Clinical Trial Mirrors Real-World Clinical Practice
Patients were randomized to two study groups: the active control group was prescribed a standard 2L exchange four times a day, which is the usual prescription used in Mexico in non-study patients (average peritoneal creatinine clearance of 45L per week). The treatment group was prescribed a modified dose by increasing fill volume (to 2.5 or 3L) or by increasing the number of exchanges to five daily with 2.5L to achieve a prescription target creatinine clearance of 60L per week.
Patients enrolled in the study were randomly assigned to the treatment or the control groups. At baseline, the study groups were equivalent with respect to demographic characteristics (age and gender), etiology of renal disease and prevalence of co-existing conditions (e.g., diabetes), as well as blood tests and physical examination measures (e.g., blood pressure, weight, height).
The clinical study design was successful in achieving the intended separation in peritoneal creatinine clearance measurements, which were higher in the intervention group, and in sustaining this separation throughout the course of the study. On average, the two groups were separated by a highly significant difference of 11 liters of creatinine clearance with no difference in survival between the two groups. In addition, significant separation was also achieved between the two groups relative to urea Kt/V, another measure of small solute clearance (control group peritoneal Kt/V averaged 1.62 vs. 2.13 for the treatment group), with no resulting difference in survival rates.

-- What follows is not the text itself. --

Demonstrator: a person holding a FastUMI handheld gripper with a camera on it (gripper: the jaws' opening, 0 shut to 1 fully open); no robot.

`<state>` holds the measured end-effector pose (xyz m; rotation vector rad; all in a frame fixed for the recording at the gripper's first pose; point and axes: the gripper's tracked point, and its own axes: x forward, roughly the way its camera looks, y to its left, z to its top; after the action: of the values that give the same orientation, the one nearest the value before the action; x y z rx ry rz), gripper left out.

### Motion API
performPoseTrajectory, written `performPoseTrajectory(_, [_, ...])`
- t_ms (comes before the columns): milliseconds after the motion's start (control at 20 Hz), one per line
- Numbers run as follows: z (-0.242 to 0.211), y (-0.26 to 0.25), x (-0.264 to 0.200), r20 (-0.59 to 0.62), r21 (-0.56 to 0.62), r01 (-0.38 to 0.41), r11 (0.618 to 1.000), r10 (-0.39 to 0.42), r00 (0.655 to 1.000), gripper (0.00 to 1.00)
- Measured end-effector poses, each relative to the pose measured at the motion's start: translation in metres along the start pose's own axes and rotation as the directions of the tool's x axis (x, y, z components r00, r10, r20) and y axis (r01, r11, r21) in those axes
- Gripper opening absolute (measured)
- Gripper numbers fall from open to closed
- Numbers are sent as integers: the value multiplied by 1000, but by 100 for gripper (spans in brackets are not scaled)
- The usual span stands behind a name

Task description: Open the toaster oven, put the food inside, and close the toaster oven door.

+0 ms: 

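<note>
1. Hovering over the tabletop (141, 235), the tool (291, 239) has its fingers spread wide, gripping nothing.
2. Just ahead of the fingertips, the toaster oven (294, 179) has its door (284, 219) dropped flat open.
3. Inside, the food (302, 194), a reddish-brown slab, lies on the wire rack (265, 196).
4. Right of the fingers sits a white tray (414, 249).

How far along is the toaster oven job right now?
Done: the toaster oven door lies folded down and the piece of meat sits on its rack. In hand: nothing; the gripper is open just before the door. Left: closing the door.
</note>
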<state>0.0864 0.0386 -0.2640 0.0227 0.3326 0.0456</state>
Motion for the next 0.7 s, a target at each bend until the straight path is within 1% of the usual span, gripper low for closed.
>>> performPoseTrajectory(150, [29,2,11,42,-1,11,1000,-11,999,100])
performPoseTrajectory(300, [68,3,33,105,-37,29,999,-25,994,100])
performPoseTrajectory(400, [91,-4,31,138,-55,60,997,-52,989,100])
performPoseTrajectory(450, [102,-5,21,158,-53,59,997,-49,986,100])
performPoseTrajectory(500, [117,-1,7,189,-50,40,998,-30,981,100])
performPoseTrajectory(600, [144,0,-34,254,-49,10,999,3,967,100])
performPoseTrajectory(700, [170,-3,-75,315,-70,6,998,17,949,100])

Treatment Options for People with Kidney Disease
It is expected that the number of people with ESRD is growing at about 7 to 8 percent annually. Declining kidney function results in higher levels of toxins and waste products in the blood. When the kidneys no longer adequately eliminate toxins from the bloodstream, dialysis helps to remove these unwanted substances from the body.
Two treatment options are available to patients with ESRD: transplantation and dialysis (hemodialysis or peritoneal). Peritoneal dialysis, which is a form of dialysis usually performed in a patient's home, uses the body's own peritoneal membrane, or abdominal lining, as the filter for removing extra fluids and waste. To gain access, a catheter is surgically inserted into the abdomen into which dialysis solution is infused. Through the process of osmosis, toxins and excess fluids move across the membrane into the solution, which is then drained from the abdomen.
The other form of therapy is called hemodialysis (HD), which removes waste products from the blood accessed through a needle inserted into a blood vessel. The blood is then pumped through an artificial kidney machine containing a filtering system called a dialyzer that cleanses the blood and returns the cleansed blood back to the body. Most people undergoing HD receive treatment at a special center, about three times a week for three to five hours a session.
Baxter is a leading provider of renal products and services worldwide. In 1956, the company introduced the first disposable coil dialyzer, a development that greatly enhanced the use and application of hemodialysis. Nearly 20 years later, Baxter was one of the first companies to introduce continuous ambulatory peritoneal dialysis.
Baxter International Inc. (NYSE:BAX) is a global health care company that, through its subsidiaries, provides critical therapies for people with life-threatening conditions. Baxter's bioscience, medication delivery and renal products and services are used to treat some of the most challenging medical conditions including cancer, hemophilia, immune deficiencies, infectious diseases, kidney disease and trauma.